Entries supplied =>
- Opening Delimiter -
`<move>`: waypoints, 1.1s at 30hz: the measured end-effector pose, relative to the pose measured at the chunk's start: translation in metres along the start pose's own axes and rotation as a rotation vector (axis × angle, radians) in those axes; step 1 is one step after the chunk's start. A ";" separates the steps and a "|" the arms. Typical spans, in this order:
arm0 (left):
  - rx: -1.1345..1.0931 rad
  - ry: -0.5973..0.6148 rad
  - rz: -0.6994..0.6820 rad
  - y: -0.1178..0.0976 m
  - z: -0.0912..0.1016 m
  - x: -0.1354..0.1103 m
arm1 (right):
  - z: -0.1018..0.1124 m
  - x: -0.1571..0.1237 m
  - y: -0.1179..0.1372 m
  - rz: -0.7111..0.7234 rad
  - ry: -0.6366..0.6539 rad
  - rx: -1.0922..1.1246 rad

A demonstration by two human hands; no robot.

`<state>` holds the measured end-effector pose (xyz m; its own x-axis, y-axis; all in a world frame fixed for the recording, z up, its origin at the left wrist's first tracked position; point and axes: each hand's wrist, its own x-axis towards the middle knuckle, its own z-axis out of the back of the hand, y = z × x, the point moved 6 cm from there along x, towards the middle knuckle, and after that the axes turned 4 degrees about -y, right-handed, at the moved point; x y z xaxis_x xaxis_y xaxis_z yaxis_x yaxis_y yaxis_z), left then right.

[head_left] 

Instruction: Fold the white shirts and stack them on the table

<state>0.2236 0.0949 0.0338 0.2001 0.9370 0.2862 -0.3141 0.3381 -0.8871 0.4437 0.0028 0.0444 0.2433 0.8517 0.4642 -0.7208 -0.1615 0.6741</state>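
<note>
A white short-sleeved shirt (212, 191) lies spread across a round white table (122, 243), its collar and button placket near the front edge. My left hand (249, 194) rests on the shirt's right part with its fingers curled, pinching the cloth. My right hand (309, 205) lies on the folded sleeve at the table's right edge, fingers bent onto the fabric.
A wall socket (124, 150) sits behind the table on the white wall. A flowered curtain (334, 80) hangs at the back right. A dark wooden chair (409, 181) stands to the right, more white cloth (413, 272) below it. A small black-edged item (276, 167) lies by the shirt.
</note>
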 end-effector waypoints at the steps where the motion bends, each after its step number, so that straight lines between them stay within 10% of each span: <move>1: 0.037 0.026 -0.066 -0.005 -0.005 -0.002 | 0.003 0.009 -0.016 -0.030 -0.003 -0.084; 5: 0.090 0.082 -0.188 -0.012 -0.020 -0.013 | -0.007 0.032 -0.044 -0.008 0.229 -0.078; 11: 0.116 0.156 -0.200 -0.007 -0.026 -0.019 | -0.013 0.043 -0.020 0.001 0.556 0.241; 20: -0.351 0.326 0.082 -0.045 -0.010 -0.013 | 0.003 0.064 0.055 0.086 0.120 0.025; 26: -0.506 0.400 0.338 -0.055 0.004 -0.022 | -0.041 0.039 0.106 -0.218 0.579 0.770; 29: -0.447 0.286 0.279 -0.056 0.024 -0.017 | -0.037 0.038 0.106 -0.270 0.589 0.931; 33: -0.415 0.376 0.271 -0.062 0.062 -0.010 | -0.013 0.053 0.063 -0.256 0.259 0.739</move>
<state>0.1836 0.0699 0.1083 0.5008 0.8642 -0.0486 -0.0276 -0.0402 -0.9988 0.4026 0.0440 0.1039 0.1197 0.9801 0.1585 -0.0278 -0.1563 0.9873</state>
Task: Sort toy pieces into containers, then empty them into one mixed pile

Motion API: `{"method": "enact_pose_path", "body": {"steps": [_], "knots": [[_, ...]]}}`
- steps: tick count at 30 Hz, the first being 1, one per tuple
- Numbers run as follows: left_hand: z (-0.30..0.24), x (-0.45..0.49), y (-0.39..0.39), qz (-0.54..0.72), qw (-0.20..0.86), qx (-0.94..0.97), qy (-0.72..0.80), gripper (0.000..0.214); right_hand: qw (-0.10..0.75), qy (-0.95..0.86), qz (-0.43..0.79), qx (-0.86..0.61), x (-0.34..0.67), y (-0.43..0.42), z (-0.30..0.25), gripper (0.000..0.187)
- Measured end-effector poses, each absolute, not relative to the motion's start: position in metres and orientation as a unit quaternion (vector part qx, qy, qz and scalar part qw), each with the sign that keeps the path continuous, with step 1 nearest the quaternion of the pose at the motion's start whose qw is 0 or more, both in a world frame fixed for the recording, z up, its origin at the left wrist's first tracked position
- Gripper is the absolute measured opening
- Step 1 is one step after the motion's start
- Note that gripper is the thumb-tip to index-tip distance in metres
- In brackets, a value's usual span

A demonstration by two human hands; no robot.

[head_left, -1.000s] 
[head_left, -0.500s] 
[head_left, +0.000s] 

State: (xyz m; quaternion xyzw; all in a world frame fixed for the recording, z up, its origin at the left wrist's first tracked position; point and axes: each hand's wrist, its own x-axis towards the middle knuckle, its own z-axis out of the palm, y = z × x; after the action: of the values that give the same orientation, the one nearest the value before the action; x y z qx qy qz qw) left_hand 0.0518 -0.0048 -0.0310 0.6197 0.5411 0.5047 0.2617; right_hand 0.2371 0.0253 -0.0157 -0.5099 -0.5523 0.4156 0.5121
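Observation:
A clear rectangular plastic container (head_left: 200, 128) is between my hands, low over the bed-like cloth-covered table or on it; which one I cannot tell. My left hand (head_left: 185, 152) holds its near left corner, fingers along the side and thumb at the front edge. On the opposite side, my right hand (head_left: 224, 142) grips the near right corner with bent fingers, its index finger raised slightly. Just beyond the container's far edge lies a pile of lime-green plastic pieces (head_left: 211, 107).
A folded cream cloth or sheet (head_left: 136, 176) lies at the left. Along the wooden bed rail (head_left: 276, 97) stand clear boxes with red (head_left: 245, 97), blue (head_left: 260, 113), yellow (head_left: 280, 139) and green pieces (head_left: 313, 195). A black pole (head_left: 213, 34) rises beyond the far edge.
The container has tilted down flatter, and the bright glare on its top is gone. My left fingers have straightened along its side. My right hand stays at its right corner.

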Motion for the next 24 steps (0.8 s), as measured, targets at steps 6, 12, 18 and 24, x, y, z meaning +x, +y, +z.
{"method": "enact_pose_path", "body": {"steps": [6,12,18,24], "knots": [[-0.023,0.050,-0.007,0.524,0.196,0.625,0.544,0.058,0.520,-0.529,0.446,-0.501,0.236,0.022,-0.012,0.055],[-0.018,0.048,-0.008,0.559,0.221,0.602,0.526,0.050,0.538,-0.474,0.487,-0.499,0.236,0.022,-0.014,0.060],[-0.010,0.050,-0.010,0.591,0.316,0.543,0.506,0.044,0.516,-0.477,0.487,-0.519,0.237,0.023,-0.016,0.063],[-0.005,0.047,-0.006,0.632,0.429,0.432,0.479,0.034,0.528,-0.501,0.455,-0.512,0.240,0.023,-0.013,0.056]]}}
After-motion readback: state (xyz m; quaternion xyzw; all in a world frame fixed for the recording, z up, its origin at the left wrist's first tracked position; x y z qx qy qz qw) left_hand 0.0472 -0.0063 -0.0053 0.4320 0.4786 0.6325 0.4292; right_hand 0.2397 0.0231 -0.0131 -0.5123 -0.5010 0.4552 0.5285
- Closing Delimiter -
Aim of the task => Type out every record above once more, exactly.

Reply to the exercise =>
`<move>`: waypoints, 1.1s at 30hz: the measured end-effector pose, relative to the pose measured at the chunk's start: translation in metres along the start pose's own axes and rotation as a rotation vector (axis × angle, radians) in those axes; step 1 is one step after the chunk's start. A ";" separates the steps and a "|" the arms. Typical spans, in this order:
arm0 (left):
  - rx: -1.1345..1.0931 rad
  - ry: -0.5973..0.6148 rad
  - rz: -0.6994..0.6820 rad
  - y: -0.1178..0.0976 m
  - z: -0.0912..0.1016 m
  - x: -0.1354..0.1103 m
arm1 (right):
  - z: -0.1018..0.1124 m
  - x: -0.1571..0.1237 m
  - y: -0.1179..0.1372 m
  - rz: -0.7111..0.7234 rad
  - ry: -0.6366..0.6539 rad
  - rx: -1.0922..1.1246 rad

A demonstration by two human hands; no robot.

`<state>` holds the measured end-effector pose (xyz m; its own x-axis, y-axis; all in a world frame fixed for the recording, z up, its origin at the left wrist's first tracked position; point and axes: each hand's wrist, its own x-axis towards the middle knuckle, its own z-axis out of the back of the hand, y = z × x, the point moved 6 cm from there along x, towards the middle knuckle, and after that the axes turned 4 degrees about -y, right-handed, at the moved point; x y z xaxis_x xaxis_y xaxis_z yaxis_x yaxis_y yaxis_z), left then right.

[head_left] 

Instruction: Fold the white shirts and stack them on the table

<state>0.2236 0.0949 0.0338 0.2001 0.9370 0.2862 -0.3141 0.3381 -0.8871 0.4437 0.0028 0.0444 0.2433 0.8517 0.4642 -0.7208 -0.1615 0.6741</state>
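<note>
A white short-sleeved shirt (212, 191) lies spread across a round white table (122, 243), its collar and button placket near the front edge. My left hand (249, 194) rests on the shirt's right part with its fingers curled, pinching the cloth. My right hand (309, 205) lies on the folded sleeve at the table's right edge, fingers bent onto the fabric.
A wall socket (124, 150) sits behind the table on the white wall. A flowered curtain (334, 80) hangs at the back right. A dark wooden chair (409, 181) stands to the right, more white cloth (413, 272) below it. A small black-edged item (276, 167) lies by the shirt.
</note>
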 end-effector waypoints at the steps where the motion bends, each after its step number, so that straight lines between them stay within 10% of each span: <move>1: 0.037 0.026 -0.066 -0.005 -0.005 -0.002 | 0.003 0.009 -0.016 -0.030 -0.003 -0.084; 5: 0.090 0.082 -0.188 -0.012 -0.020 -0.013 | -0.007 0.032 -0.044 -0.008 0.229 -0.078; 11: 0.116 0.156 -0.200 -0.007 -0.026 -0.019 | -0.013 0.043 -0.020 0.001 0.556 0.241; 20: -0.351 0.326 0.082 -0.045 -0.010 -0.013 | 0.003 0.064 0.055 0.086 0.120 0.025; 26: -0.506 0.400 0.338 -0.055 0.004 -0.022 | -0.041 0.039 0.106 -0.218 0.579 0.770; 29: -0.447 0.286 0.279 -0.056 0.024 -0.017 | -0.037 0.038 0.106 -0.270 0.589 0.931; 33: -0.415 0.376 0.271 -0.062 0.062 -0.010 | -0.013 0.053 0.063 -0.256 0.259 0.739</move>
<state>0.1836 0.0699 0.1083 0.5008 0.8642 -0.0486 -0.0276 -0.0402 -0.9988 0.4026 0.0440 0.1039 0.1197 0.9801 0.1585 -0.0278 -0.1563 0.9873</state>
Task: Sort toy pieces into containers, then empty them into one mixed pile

Motion API: `{"method": "enact_pose_path", "body": {"steps": [_], "knots": [[_, ...]]}}`
- steps: tick count at 30 Hz, the first being 1, one per tuple
- Numbers run as follows: left_hand: z (-0.30..0.24), x (-0.45..0.49), y (-0.39..0.39), qz (-0.54..0.72), qw (-0.20..0.86), qx (-0.94..0.97), qy (-0.72..0.80), gripper (0.000..0.214); right_hand: qw (-0.10..0.75), qy (-0.95..0.86), qz (-0.43..0.79), qx (-0.86..0.61), x (-0.34..0.67), y (-0.43..0.42), z (-0.30..0.25), gripper (0.000..0.187)
- Measured end-effector poses, each absolute, not relative to the motion's start: position in metres and orientation as a unit quaternion (vector part qx, qy, qz and scalar part qw), each with the sign that keeps the path continuous, with step 1 nearest the quaternion of the pose at the motion's start whose qw is 0 or more, both in a world frame fixed for the recording, z up, its origin at the left wrist's first tracked position
- Gripper is the absolute measured opening
- Step 1 is one step after the motion's start
- Note that gripper is the thumb-tip to index-tip distance in metres
- In brackets, a value's usual span

A demonstration by two human hands; no robot.

[head_left, -1.000s] 
[head_left, -0.500s] 
[head_left, +0.000s] 

State: (xyz m; quaternion xyzw; all in a world frame fixed for the recording, z up, its origin at the left wrist's first tracked position; point and axes: each hand's wrist, its own x-axis towards the middle knuckle, its own z-axis out of the palm, y = z × x; after the action: of the values that give the same orientation, the one nearest the value before the action; x y z qx qy qz qw) left_hand 0.0518 -0.0048 -0.0310 0.6197 0.5411 0.5047 0.2617; right_hand 0.2371 0.0253 -0.0157 -0.5099 -0.5523 0.4156 0.5121
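Observation:
A clear rectangular plastic container (head_left: 200, 128) is between my hands, low over the bed-like cloth-covered table or on it; which one I cannot tell. My left hand (head_left: 185, 152) holds its near left corner, fingers along the side and thumb at the front edge. On the opposite side, my right hand (head_left: 224, 142) grips the near right corner with bent fingers, its index finger raised slightly. Just beyond the container's far edge lies a pile of lime-green plastic pieces (head_left: 211, 107).
A folded cream cloth or sheet (head_left: 136, 176) lies at the left. Along the wooden bed rail (head_left: 276, 97) stand clear boxes with red (head_left: 245, 97), blue (head_left: 260, 113), yellow (head_left: 280, 139) and green pieces (head_left: 313, 195). A black pole (head_left: 213, 34) rises beyond the far edge.
The container has tilted down flatter, and the bright glare on its top is gone. My left fingers have straightened along its side. My right hand stays at its right corner.
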
Motion for the next 24 steps (0.8 s), as measured, targets at steps 6, 12, 18 and 24, x, y, z meaning +x, +y, +z.
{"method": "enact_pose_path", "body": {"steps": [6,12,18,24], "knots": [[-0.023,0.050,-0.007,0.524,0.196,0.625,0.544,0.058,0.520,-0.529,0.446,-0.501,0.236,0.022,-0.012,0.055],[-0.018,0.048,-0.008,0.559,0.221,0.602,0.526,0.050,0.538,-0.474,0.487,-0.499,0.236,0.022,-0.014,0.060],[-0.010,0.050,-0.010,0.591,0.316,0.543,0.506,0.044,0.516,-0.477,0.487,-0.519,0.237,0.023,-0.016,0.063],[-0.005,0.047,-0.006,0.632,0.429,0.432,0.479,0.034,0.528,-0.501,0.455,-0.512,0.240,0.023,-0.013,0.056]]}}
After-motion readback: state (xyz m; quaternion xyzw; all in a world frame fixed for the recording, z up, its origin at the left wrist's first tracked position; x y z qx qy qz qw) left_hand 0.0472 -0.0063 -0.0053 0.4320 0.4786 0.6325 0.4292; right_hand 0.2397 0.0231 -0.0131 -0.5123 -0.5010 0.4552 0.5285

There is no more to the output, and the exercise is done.